▶ What the task requires
Skip the pictures, and retype the data below in full, exactly.

□ □ □

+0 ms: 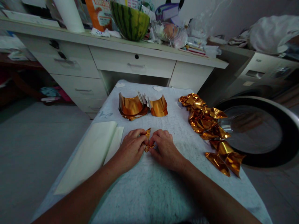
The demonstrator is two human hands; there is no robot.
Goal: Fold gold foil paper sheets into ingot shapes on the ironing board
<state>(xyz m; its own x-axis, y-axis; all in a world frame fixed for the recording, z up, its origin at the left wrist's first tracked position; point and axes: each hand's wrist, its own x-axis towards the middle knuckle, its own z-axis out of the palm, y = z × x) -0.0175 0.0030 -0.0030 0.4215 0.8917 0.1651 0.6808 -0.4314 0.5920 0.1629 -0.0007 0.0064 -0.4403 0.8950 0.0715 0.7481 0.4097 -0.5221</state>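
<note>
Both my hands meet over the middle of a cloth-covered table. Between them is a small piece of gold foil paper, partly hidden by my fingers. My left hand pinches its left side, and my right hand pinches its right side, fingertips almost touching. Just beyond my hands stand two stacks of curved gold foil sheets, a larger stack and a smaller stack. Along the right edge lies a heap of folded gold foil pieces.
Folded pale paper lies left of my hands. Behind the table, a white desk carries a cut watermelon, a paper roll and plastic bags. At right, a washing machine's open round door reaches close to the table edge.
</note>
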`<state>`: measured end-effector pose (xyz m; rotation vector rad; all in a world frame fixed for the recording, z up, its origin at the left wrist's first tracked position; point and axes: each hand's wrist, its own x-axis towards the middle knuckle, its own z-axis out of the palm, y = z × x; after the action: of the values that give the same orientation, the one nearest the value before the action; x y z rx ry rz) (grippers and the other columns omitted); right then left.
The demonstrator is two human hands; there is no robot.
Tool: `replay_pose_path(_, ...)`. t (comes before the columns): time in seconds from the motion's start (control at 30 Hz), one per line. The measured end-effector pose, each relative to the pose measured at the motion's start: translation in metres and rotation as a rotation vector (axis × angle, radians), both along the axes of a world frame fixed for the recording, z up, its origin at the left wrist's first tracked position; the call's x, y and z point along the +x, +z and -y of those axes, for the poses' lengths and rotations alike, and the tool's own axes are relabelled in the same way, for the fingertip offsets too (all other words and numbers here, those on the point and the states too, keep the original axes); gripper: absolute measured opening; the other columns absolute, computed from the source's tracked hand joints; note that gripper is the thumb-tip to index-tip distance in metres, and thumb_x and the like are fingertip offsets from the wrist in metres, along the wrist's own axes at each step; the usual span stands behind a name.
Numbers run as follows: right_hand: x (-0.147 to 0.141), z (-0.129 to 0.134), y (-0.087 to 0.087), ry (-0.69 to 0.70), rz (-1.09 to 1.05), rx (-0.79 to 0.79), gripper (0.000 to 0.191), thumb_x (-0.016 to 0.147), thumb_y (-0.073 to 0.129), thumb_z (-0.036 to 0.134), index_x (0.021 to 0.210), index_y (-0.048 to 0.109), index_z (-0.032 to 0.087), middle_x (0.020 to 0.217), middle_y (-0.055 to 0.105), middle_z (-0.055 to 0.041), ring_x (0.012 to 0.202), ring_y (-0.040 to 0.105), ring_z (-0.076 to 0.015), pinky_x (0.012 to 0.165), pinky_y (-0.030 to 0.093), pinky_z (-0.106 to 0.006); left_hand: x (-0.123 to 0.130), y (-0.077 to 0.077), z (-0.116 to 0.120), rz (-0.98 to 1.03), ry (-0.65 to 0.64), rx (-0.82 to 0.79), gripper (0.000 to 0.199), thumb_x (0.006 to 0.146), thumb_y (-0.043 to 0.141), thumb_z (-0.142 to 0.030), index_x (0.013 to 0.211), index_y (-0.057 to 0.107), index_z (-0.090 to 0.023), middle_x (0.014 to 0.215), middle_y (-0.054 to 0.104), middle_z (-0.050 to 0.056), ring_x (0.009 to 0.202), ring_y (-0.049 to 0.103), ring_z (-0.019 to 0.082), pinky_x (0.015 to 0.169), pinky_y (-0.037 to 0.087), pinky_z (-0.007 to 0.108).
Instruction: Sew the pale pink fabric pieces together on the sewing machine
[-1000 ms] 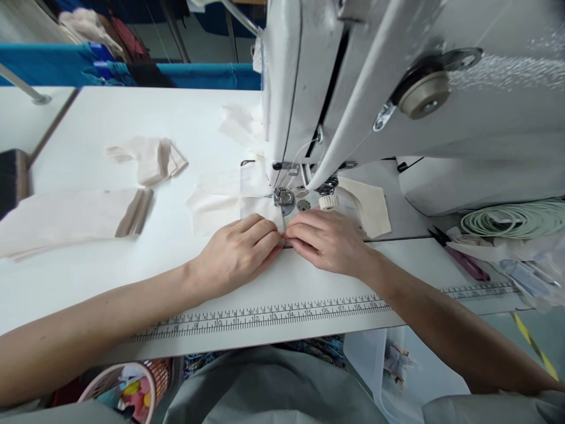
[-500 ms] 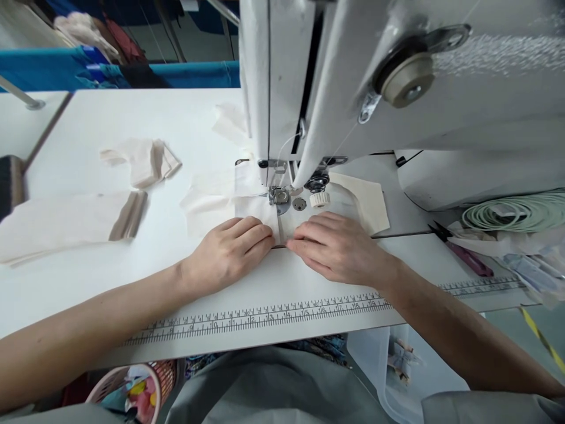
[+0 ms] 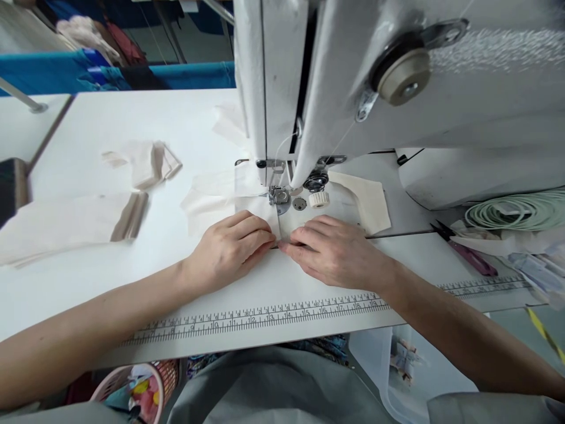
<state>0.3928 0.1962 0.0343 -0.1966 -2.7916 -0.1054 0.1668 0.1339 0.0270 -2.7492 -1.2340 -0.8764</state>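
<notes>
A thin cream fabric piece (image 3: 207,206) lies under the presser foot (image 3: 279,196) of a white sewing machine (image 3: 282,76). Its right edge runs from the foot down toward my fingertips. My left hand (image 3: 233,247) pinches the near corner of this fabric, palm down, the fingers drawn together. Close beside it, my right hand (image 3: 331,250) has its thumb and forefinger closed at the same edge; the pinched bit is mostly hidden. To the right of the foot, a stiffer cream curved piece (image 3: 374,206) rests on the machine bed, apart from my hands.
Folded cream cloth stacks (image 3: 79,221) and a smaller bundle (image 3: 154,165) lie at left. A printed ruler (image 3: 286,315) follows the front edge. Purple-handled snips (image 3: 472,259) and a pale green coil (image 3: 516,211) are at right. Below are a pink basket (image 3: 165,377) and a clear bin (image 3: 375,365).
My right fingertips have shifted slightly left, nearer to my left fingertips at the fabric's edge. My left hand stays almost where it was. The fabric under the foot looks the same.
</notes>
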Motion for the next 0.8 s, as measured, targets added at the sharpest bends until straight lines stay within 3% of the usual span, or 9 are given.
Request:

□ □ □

▶ Response to this exercise
+0 ms: 
The demonstrator is two human hands; there is no robot.
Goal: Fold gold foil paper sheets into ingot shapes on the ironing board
<state>(xyz m; its own x-axis, y-axis; all in a world frame fixed for the recording, z up, its origin at the left wrist's first tracked position; point and axes: each hand's wrist, its own x-axis towards the middle knuckle, its own z-axis out of the palm, y = z × x) -0.0175 0.0030 -0.0030 0.4215 0.8917 0.1651 0.6808 -0.4314 0.5920 0.1629 -0.0007 0.0064 -0.4403 0.8950 0.0715 0.7481 0.4097 -0.5221</state>
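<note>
Both my hands meet over the middle of a cloth-covered table. Between them is a small piece of gold foil paper, partly hidden by my fingers. My left hand pinches its left side, and my right hand pinches its right side, fingertips almost touching. Just beyond my hands stand two stacks of curved gold foil sheets, a larger stack and a smaller stack. Along the right edge lies a heap of folded gold foil pieces.
Folded pale paper lies left of my hands. Behind the table, a white desk carries a cut watermelon, a paper roll and plastic bags. At right, a washing machine's open round door reaches close to the table edge.
</note>
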`<state>`: measured end-effector pose (xyz m; rotation vector rad; all in a world frame fixed for the recording, z up, its origin at the left wrist's first tracked position; point and axes: each hand's wrist, its own x-axis towards the middle knuckle, its own z-axis out of the palm, y = z × x; after the action: of the values that give the same orientation, the one nearest the value before the action; x y z rx ry rz) (grippers and the other columns omitted); right then left.
The demonstrator is two human hands; there is no robot.
Tool: `replay_pose_path(_, ...)`. t (comes before the columns): time in seconds from the motion's start (control at 30 Hz), one per line. The measured end-effector pose, each relative to the pose measured at the motion's start: translation in metres and rotation as a rotation vector (axis × angle, radians), both along the axes of a world frame fixed for the recording, z up, its origin at the left wrist's first tracked position; the call's x, y and z point along the +x, +z and -y of those axes, for the poses' lengths and rotations alike, and the tool's own axes are relabelled in the same way, for the fingertip offsets too (all other words and numbers here, those on the point and the states too, keep the original axes); gripper: absolute measured opening; the other columns absolute, computed from the source's tracked hand joints; note that gripper is the thumb-tip to index-tip distance in metres, and thumb_x and the like are fingertip offsets from the wrist in metres, along the wrist's own axes at each step; the usual span stands behind a name.
Numbers run as follows: right_hand: x (-0.147 to 0.141), z (-0.129 to 0.134), y (-0.087 to 0.087), ry (-0.69 to 0.70), rz (-1.09 to 1.05), rx (-0.79 to 0.79), gripper (0.000 to 0.191), thumb_x (-0.016 to 0.147), thumb_y (-0.073 to 0.129), thumb_z (-0.036 to 0.134), index_x (0.021 to 0.210), index_y (-0.048 to 0.109), index_z (-0.032 to 0.087), middle_x (0.020 to 0.217), middle_y (-0.055 to 0.105), middle_z (-0.055 to 0.041), ring_x (0.012 to 0.202), ring_y (-0.040 to 0.105), ring_z (-0.076 to 0.015), pinky_x (0.012 to 0.165), pinky_y (-0.030 to 0.093), pinky_z (-0.106 to 0.006); left_hand: x (-0.123 to 0.130), y (-0.077 to 0.077), z (-0.116 to 0.120), rz (-0.98 to 1.03), ry (-0.65 to 0.64), rx (-0.82 to 0.79), gripper (0.000 to 0.199), thumb_x (0.006 to 0.146), thumb_y (-0.043 to 0.141), thumb_z (-0.142 to 0.030), index_x (0.013 to 0.211), index_y (-0.057 to 0.107), index_z (-0.090 to 0.023), middle_x (0.014 to 0.215), middle_y (-0.054 to 0.104), middle_z (-0.050 to 0.056), ring_x (0.009 to 0.202), ring_y (-0.049 to 0.103), ring_z (-0.019 to 0.082), pinky_x (0.015 to 0.169), pinky_y (-0.037 to 0.087), pinky_z (-0.007 to 0.108).
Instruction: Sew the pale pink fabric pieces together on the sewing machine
[-1000 ms] 
[-500 ms] 
[+0 ms] 
<state>0.3928 0.1962 0.0343 -0.1966 -2.7916 -0.1054 0.1668 0.1339 0.0270 -2.7492 -1.2340 -0.8764</state>
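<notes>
A thin cream fabric piece (image 3: 207,206) lies under the presser foot (image 3: 279,196) of a white sewing machine (image 3: 282,76). Its right edge runs from the foot down toward my fingertips. My left hand (image 3: 233,247) pinches the near corner of this fabric, palm down, the fingers drawn together. Close beside it, my right hand (image 3: 331,250) has its thumb and forefinger closed at the same edge; the pinched bit is mostly hidden. To the right of the foot, a stiffer cream curved piece (image 3: 374,206) rests on the machine bed, apart from my hands.
Folded cream cloth stacks (image 3: 79,221) and a smaller bundle (image 3: 154,165) lie at left. A printed ruler (image 3: 286,315) follows the front edge. Purple-handled snips (image 3: 472,259) and a pale green coil (image 3: 516,211) are at right. Below are a pink basket (image 3: 165,377) and a clear bin (image 3: 375,365).
My right fingertips have shifted slightly left, nearer to my left fingertips at the fabric's edge. My left hand stays almost where it was. The fabric under the foot looks the same.
</notes>
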Motion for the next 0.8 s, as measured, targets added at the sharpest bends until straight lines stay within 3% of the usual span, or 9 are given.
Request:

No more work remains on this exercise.